Brief: Nothing should be omitted: restate the full listing word for word.
=-=-=
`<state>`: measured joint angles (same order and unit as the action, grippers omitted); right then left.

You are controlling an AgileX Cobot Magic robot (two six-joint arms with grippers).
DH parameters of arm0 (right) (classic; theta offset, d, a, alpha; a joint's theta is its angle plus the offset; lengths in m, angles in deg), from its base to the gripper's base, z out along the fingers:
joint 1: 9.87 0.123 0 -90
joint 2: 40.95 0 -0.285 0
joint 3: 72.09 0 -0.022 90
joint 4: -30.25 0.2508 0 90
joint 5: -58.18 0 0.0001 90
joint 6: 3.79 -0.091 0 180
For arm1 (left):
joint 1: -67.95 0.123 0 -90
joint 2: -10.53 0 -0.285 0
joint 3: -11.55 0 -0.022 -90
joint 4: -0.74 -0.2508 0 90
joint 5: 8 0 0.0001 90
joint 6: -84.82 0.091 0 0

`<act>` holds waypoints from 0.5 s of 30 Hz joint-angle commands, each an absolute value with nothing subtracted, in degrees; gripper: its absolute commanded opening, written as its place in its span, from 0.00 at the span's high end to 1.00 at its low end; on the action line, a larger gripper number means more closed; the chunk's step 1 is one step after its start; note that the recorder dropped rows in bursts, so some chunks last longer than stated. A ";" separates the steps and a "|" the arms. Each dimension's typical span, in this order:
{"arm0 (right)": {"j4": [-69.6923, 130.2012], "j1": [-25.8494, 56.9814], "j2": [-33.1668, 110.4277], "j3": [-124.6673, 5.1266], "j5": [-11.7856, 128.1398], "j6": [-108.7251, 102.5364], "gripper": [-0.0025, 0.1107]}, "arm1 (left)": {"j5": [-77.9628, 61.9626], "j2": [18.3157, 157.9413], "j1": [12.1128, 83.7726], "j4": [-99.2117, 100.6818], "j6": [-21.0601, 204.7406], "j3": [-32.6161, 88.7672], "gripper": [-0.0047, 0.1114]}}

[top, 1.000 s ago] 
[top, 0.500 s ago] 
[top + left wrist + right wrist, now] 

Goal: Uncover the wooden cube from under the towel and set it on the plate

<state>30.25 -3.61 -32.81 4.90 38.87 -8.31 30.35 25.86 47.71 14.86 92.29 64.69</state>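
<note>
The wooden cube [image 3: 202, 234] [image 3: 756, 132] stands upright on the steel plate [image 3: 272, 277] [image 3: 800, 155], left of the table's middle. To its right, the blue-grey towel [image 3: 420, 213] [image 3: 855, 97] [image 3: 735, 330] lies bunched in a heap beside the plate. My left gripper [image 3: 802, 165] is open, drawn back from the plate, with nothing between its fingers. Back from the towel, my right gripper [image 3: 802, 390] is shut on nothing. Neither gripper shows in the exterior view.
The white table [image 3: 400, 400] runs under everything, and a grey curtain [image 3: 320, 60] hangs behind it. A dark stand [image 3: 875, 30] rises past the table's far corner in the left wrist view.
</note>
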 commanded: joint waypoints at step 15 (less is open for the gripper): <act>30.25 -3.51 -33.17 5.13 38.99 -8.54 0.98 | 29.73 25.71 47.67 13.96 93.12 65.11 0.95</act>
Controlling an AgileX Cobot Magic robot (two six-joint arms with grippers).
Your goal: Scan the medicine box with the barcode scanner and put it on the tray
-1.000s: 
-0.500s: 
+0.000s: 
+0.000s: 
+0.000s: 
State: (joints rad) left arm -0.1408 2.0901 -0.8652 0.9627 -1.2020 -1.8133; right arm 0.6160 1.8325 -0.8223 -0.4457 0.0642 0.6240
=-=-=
Result for this task:
`<state>`: measured joint angles (same order and unit as the action, grippers omitted); right then left.

You are controlling an AgileX Cobot Magic robot (two six-joint arms with grippers).
DH parameters of arm0 (right) (classic; theta offset, d, a, alpha; a joint's theta is its angle plus the offset; lengths in m, angles in deg), from its base to the gripper's base, z out along the fingers:
joint 1: 9.87 0.123 0 -90
joint 2: 40.95 0 -0.285 0
joint 3: 72.09 0 -0.022 90
joint 4: -30.25 0.2508 0 90
joint 5: -58.18 0 0.0001 90
joint 6: 3.79 -0.091 0 180
For arm1 (left):
joint 1: -67.95 0.123 0 -90
joint 2: -10.53 0 -0.285 0
joint 3: -11.55 0 -0.022 -90
joint 4: -0.74 -0.2508 0 90
joint 5: 8 0 0.0001 90
joint 6: -84.82 0.091 0 0

`<act>` holds waypoints from 0.5 s of 30 Hz joint-angle commands, each an absolute value with nothing subtracted, in degrees; gripper: its absolute commanded opening, written as its place in its span, from 0.00 at the span's high end to 1.00 at its low end; on the action line, a larger gripper number means more closed; the chunk's step 1 is one step after its start; note that the recorder dropped rows in bursts, so some chunks last longer than stated. A ";" separates the steps and a "|" the arms. Each dimension's typical span, in this order:
{"arm0 (right)": {"j4": [-69.6923, 130.2012], "j1": [-25.8494, 56.9814], "j2": [-33.1668, 110.4277], "j3": [-124.6673, 5.1266], "j5": [-11.7856, 128.1398], "j6": [-108.7251, 102.5364], "gripper": [-0.0025, 0.1107]}, "arm1 (left)": {"j5": [-77.9628, 61.9626], "j2": [18.3157, 157.9413], "j1": [12.1128, 83.7726], "j4": [-99.2117, 100.6818], "j6": [-21.0601, 204.7406], "j3": [-32.6161, 88.7672], "gripper": [-0.0047, 0.1114]}}

[top, 1.000 s ago] 
[top, 0.500 s ago] 
[top + left wrist + right wrist, now] 

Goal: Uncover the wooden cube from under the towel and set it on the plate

<state>30.25 -3.61 -32.81 4.90 38.87 -8.31 30.35 25.86 47.71 14.86 92.29 64.69</state>
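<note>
The wooden cube [image 3: 202, 234] [image 3: 756, 132] stands upright on the steel plate [image 3: 272, 277] [image 3: 800, 155], left of the table's middle. To its right, the blue-grey towel [image 3: 420, 213] [image 3: 855, 97] [image 3: 735, 330] lies bunched in a heap beside the plate. My left gripper [image 3: 802, 165] is open, drawn back from the plate, with nothing between its fingers. Back from the towel, my right gripper [image 3: 802, 390] is shut on nothing. Neither gripper shows in the exterior view.
The white table [image 3: 400, 400] runs under everything, and a grey curtain [image 3: 320, 60] hangs behind it. A dark stand [image 3: 875, 30] rises past the table's far corner in the left wrist view.
</note>
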 commanded: joint waypoints at step 15 (less is open for the gripper): <act>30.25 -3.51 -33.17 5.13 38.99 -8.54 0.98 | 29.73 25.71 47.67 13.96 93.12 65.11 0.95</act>
Controlling an AgileX Cobot Magic robot (two six-joint arms with grippers).
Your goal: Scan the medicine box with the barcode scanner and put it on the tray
-1.000s: 
-0.500s: 
+0.000s: 
+0.000s: 
+0.000s: 
State: (joints rad) left arm -0.1408 2.0901 -0.8652 0.9627 -1.2020 -1.8133; right arm 0.6160 1.8325 -0.8223 -0.4457 0.0642 0.6240

Besides this answer, the exercise requires nothing else.